What to work on
Repeat exactly the lines of the entries below from the one with "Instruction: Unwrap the" through the one with "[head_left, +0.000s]", both ends included, and nothing else.

(Supplied information begins)

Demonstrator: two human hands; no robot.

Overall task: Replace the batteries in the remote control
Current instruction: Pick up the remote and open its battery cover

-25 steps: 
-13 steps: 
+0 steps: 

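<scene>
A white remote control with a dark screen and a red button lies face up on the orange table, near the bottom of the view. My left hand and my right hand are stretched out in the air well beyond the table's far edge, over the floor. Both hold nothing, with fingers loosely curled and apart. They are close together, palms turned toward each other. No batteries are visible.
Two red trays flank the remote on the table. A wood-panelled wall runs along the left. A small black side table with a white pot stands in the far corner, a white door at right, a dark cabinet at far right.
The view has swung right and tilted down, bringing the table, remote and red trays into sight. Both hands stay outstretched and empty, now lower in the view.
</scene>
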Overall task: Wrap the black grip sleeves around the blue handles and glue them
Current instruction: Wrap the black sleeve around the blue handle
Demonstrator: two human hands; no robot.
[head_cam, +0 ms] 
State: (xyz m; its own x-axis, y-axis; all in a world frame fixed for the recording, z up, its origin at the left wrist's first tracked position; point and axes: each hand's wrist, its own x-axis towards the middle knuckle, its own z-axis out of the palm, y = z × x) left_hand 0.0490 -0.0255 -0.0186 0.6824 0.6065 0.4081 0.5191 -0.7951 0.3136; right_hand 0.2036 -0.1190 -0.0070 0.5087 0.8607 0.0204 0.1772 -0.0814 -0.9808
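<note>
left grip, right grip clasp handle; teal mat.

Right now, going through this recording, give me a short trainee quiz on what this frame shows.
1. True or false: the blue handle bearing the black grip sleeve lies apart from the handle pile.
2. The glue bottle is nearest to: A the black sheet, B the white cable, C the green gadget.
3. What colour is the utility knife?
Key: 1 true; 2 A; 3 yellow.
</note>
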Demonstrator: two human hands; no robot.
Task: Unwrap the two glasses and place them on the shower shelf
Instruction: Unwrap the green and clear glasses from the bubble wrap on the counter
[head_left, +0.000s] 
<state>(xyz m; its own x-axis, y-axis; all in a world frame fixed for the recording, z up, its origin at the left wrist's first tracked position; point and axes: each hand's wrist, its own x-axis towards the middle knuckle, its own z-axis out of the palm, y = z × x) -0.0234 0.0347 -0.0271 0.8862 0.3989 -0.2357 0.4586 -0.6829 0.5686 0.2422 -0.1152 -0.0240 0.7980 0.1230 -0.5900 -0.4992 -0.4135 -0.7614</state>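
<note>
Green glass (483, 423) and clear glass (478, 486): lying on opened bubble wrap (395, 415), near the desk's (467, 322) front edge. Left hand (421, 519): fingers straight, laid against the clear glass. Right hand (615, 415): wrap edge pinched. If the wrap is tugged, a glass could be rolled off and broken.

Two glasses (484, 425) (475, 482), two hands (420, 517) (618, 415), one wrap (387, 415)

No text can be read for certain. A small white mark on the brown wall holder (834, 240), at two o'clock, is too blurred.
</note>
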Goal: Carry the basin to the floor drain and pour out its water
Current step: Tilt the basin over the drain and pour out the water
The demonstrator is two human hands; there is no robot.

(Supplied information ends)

Task answer
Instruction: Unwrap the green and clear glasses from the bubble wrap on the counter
[head_left, +0.000s] 

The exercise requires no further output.